WORK TO BE COMPLETED - Check every line of the following material for the word "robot", then say how many have it, with no other words.

PROVIDED DATA -
##############################

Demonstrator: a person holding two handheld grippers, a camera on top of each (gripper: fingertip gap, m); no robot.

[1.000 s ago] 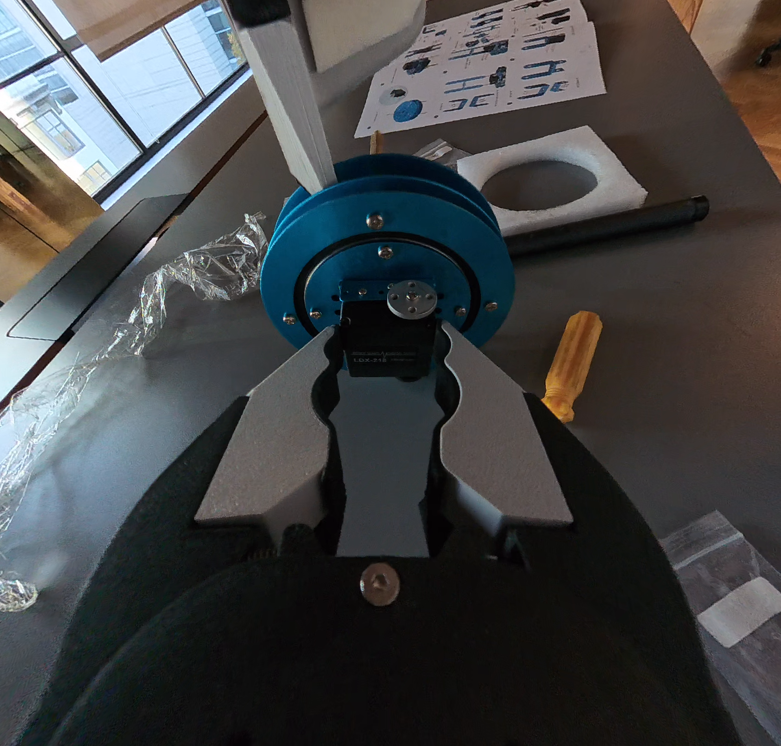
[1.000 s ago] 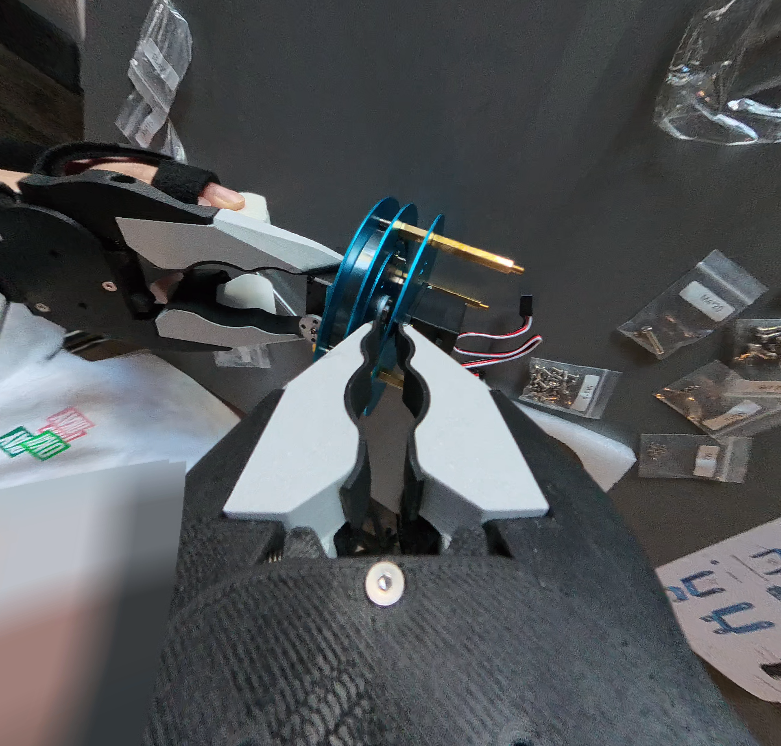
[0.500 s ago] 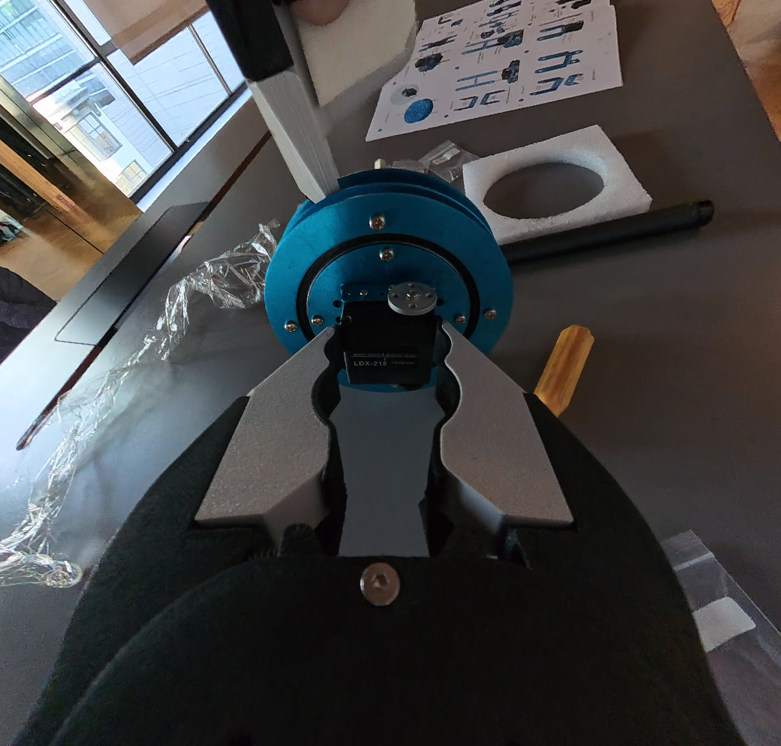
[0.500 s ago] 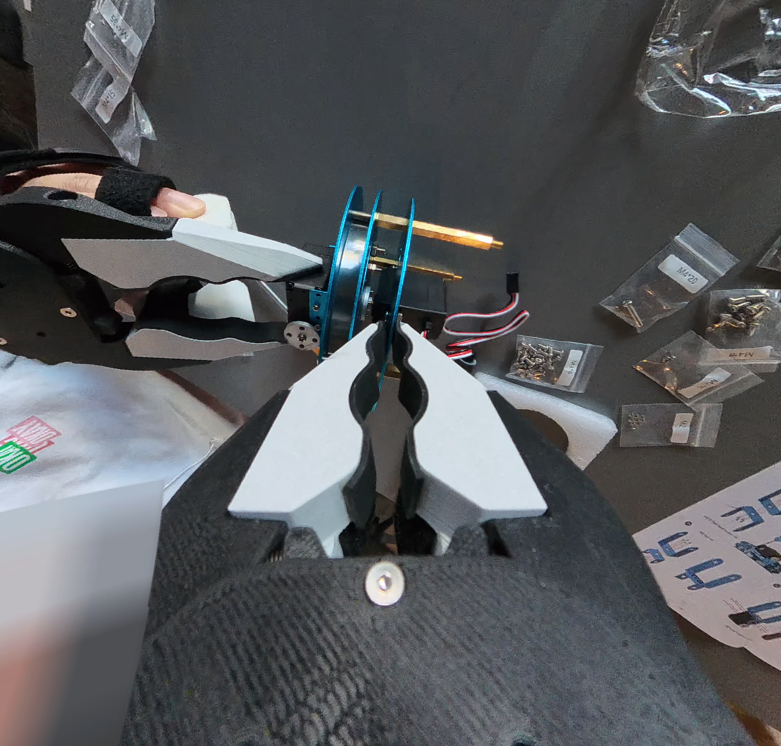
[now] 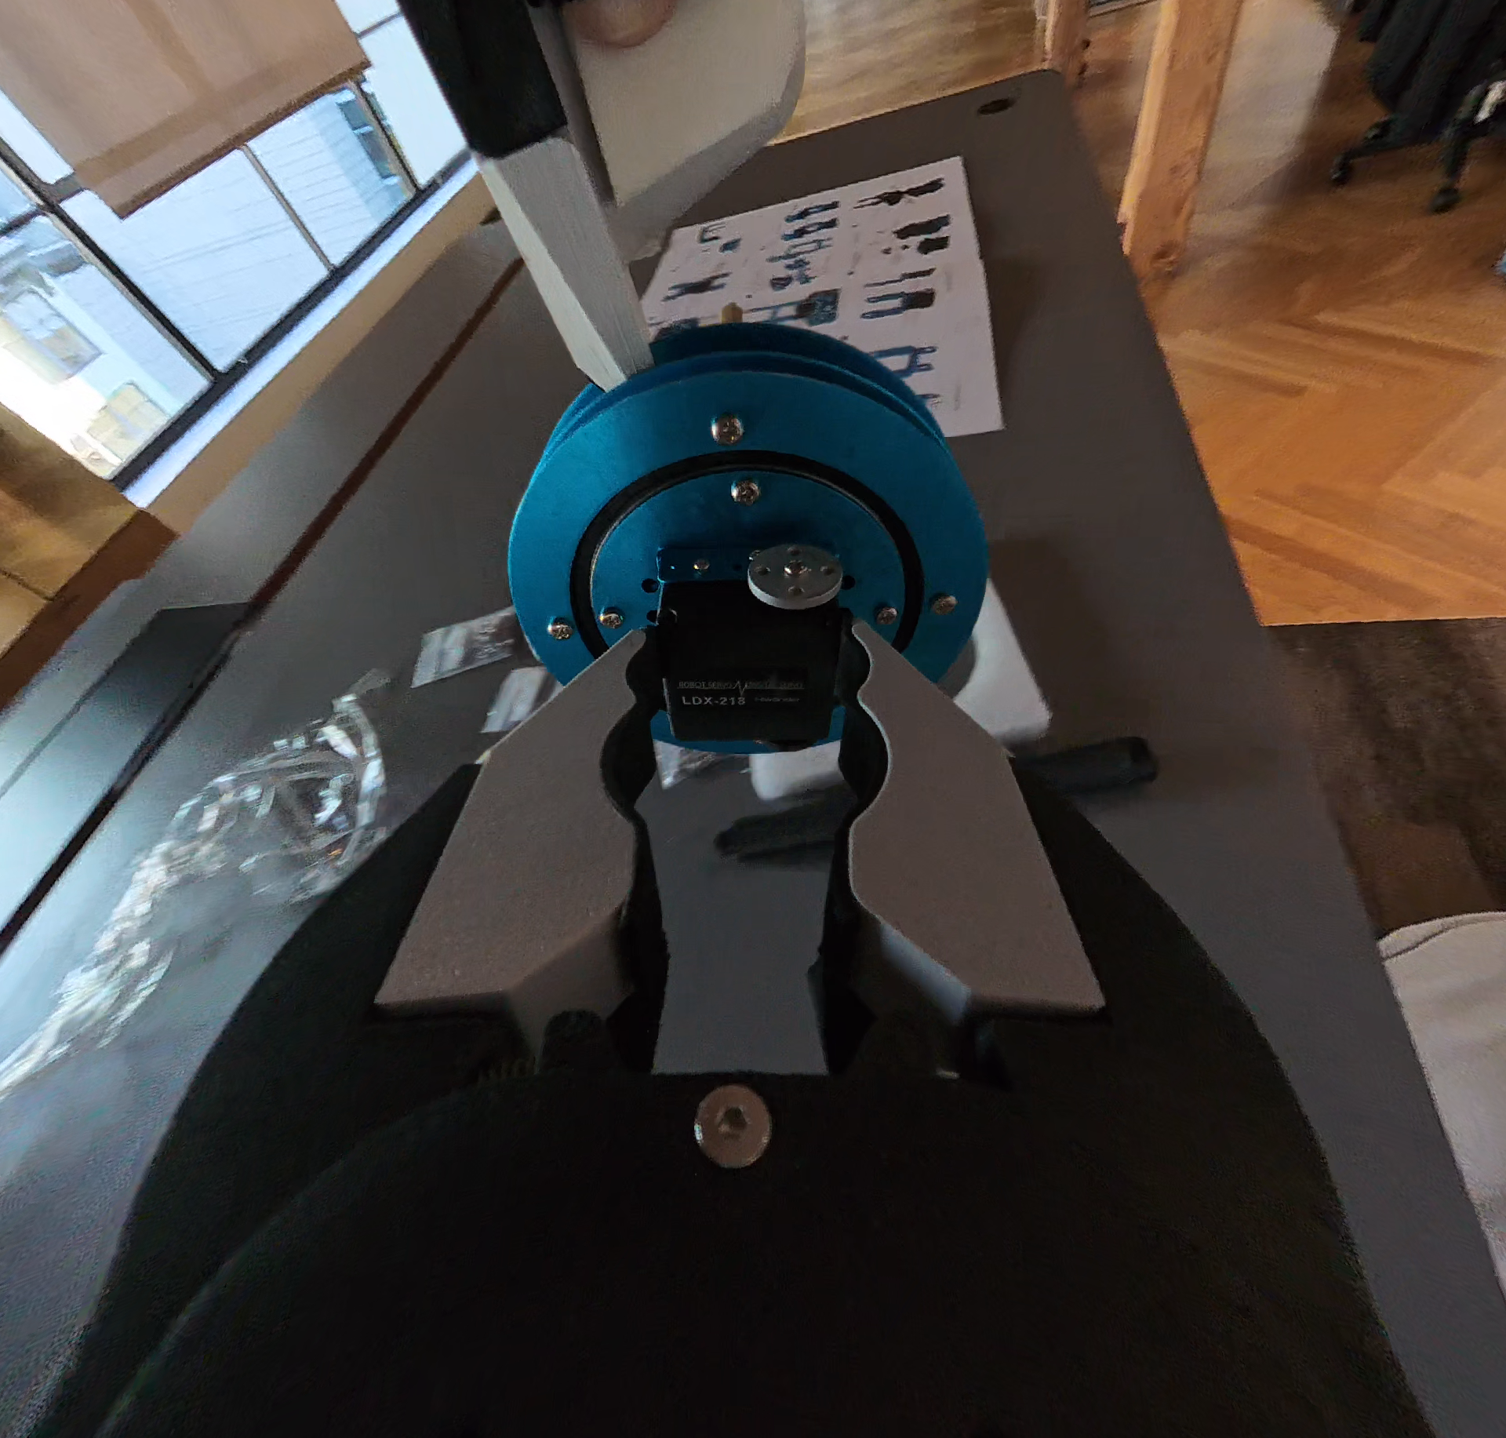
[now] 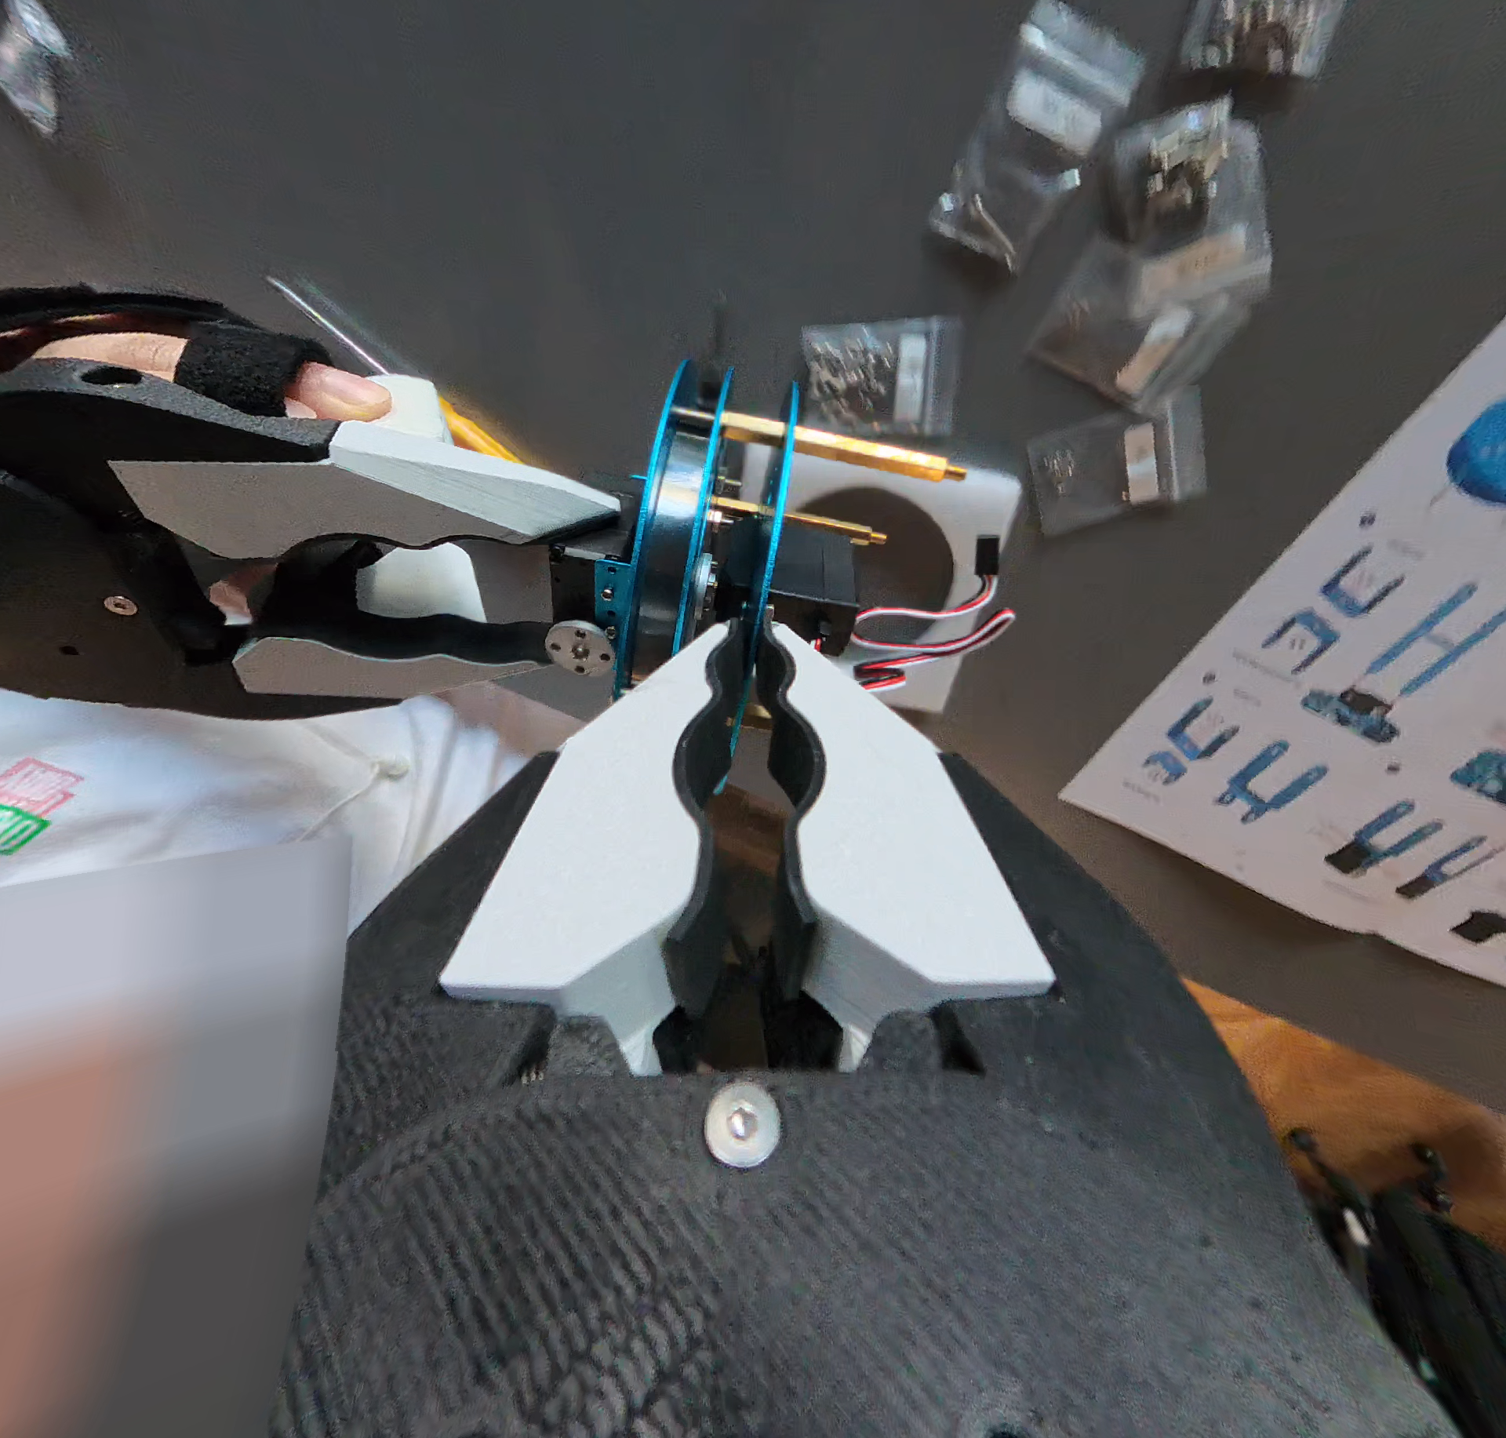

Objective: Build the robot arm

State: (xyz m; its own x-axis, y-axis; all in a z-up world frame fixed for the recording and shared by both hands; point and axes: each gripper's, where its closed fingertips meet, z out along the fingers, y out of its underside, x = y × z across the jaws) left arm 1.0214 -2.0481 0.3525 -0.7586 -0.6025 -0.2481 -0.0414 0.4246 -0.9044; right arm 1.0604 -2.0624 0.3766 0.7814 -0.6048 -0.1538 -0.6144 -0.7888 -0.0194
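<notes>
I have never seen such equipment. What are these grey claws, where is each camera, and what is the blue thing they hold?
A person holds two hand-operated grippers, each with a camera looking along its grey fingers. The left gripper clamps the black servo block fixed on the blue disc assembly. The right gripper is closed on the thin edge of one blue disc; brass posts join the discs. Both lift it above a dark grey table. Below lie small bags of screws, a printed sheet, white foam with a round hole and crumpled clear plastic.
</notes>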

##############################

RESULT FOR THIS TASK - 2